| Exercise instructions |
The following data is to be repeated exactly, its pictures excluded.

** Data follows **

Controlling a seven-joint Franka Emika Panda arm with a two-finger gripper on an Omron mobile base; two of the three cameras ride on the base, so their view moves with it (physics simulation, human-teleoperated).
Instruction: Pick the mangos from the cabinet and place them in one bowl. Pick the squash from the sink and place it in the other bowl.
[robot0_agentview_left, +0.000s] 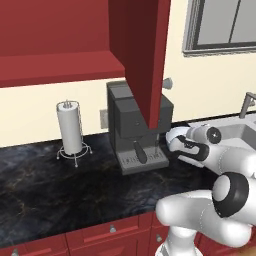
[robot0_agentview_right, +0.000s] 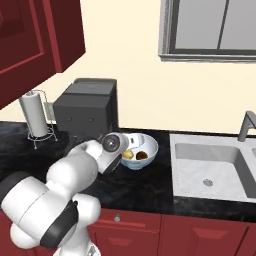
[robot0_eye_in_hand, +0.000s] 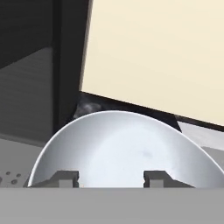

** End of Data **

| Exercise solution |
Controlling a seven-joint Franka Emika Panda arm with a two-finger gripper on an Omron mobile base; two of the three cameras ride on the base, so their view moves with it (physics simulation, human-teleoperated).
Instruction: Pick the mangos from the cabinet and place them in one bowl. Pick the squash from the sink and place it in the other bowl.
[robot0_agentview_left, +0.000s] 
[robot0_agentview_right, +0.000s] 
[robot0_eye_in_hand, +0.000s] 

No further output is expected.